REQUIREMENT:
The data below should be retyped exactly, with the pictures left out.
═══ DATA SHOWN ═══
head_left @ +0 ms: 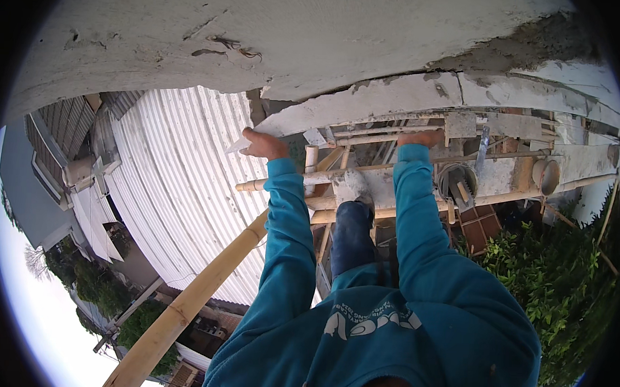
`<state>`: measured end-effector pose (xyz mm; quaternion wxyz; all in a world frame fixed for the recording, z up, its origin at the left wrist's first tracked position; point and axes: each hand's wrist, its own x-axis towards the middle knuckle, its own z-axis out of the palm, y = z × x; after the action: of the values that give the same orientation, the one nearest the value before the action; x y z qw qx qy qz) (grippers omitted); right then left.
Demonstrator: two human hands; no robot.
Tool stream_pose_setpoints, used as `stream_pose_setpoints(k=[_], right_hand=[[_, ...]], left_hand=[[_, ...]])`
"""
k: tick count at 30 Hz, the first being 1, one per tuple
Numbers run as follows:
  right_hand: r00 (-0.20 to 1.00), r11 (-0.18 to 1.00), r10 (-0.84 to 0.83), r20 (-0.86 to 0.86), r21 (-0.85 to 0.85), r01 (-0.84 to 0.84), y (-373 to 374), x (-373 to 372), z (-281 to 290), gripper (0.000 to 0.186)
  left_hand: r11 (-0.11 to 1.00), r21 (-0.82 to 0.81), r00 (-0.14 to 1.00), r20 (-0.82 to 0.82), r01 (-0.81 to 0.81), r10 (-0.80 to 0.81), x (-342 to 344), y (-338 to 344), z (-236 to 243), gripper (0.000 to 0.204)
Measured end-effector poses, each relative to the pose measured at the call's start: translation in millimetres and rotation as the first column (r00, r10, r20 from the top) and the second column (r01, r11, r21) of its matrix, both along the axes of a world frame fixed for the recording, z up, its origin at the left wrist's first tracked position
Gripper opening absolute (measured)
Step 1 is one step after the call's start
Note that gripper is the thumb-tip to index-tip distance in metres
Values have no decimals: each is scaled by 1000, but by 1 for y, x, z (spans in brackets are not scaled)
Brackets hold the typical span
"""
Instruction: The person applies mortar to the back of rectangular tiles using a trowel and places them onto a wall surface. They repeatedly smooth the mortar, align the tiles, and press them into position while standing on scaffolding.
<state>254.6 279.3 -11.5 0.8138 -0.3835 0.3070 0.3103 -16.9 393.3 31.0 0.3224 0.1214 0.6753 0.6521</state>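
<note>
Strip: through my remote view, the long pale strip (368, 103) lay on the far side, running left to right along the concrete (158, 45).
Left hand: I saw the left hand (265, 145) at the strip's left end, thumb outward; I couldn't tell whether it gripped.
Right hand: the right hand (421, 138) was by the strip's near edge, fingers partly hidden; its grip I couldn't tell either.
Footing: one shoe (353, 187) showed between both sleeves, above bamboo (384, 213).
Right: a bucket (457, 179); nearer, leaves (546, 270).
Left: a corrugated roof (174, 168).
</note>
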Motion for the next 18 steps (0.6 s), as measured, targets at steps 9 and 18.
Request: stream_pose_setpoints(k=[9,18], right_hand=[[970,995,-68,-232,-88,49,53,13,-19,59],[997,991,56,-55,123,-49,47,20,-39,66]], left_hand=[[991,-134,999,51,25,-18,16,-4,21,101],[830,84,634,605,551,-481,103,-71,11,68]])
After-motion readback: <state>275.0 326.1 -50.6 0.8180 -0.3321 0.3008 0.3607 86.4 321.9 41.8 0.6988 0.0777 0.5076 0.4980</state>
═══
ANSWER BELOW:
head_left @ +0 ms: 
`<state>`: measured end-effector pose (xyz mm; quaternion wxyz; all in a world frame fixed for the recording, z up, its origin at the left wrist's first tracked position; point and axes: each hand's wrist, its own x-axis towards the middle knuckle, its own z-axis out of the palm, y = z × x; after the action: of the values that give the same orientation, the one nearest the value before the action; x y z qw qx qy qz) (grippers omitted); right then left.
Demonstrator: two human hands; no robot.
Tool stream_pose_setpoints, used as `stream_pose_setpoints(k=[_], right_hand=[[_, ...]], left_hand=[[_, ...]])`
"""
k: tick count at 30 Hz, the first being 1, one per tuple
Numbers run as follows:
  right_hand: r00 (-0.20 to 1.00), r11 (-0.18 to 1.00), r10 (-0.84 to 0.83), r20 (-0.86 to 0.86), r21 (-0.85 to 0.85), r01 (-0.84 to 0.84), y (-373 to 374), x (-373 to 372), z (-281 to 290), gripper (0.000 to 0.186)
  left_hand: r11 (-0.11 to 1.00), r21 (-0.82 to 0.81), r00 (-0.14 to 1.00), r20 (-0.82 to 0.82), r01 (-0.81 to 0.81), r10 (-0.80 to 0.81), x (-342 to 344), y (-338 to 344), z (-236 to 243), gripper (0.000 to 0.204)
Measured end-effector poses, each relative to the pose measured at the call's start: translation in millimetres and rotation as the first column (r00, r10, r20 from the top) and the second column (r01, r11, r21) of its matrix, both along the axes of a world frame fixed for the recording, z up, its origin at the left wrist's first tracked position
Gripper opening absolute (measured)
Step 1 is one step after the call's start
Note that gripper is the thumb-tip to index-tip distance in metres
Values have no decimals: each is scaled by 1000, but by 1 for y, x, z (spans in brackets are not scaled)
Brackets hold the typical span
"""
Instruction: The person applies mortar to the back of rectangular tiles using a trowel and places them onto a wall surface. They repeatedly smooth the mortar, align the tiles, and press them into position while standing on scaffolding.
<state>254.6 279.3 -11.5 0.8138 -0.3835 0.3070 0.3103 -16.9 393.3 31.0 0.3224 0.1214 0.6753 0.6521</state>
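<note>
Strip: through my remote view, the long pale strip (368, 103) lay on the far side, running left to right along the concrete (158, 45).
Left hand: I saw the left hand (265, 145) at the strip's left end, thumb outward; I couldn't tell whether it gripped.
Right hand: the right hand (421, 138) was by the strip's near edge, fingers partly hidden; its grip I couldn't tell either.
Footing: one shoe (353, 187) showed between both sleeves, above bamboo (384, 213).
Right: a bucket (457, 179); nearer, leaves (546, 270).
Left: a corrugated roof (174, 168).
</note>
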Motion for the next 18 steps (0.6 s), as measured, targets at steps 9 and 18.
Request: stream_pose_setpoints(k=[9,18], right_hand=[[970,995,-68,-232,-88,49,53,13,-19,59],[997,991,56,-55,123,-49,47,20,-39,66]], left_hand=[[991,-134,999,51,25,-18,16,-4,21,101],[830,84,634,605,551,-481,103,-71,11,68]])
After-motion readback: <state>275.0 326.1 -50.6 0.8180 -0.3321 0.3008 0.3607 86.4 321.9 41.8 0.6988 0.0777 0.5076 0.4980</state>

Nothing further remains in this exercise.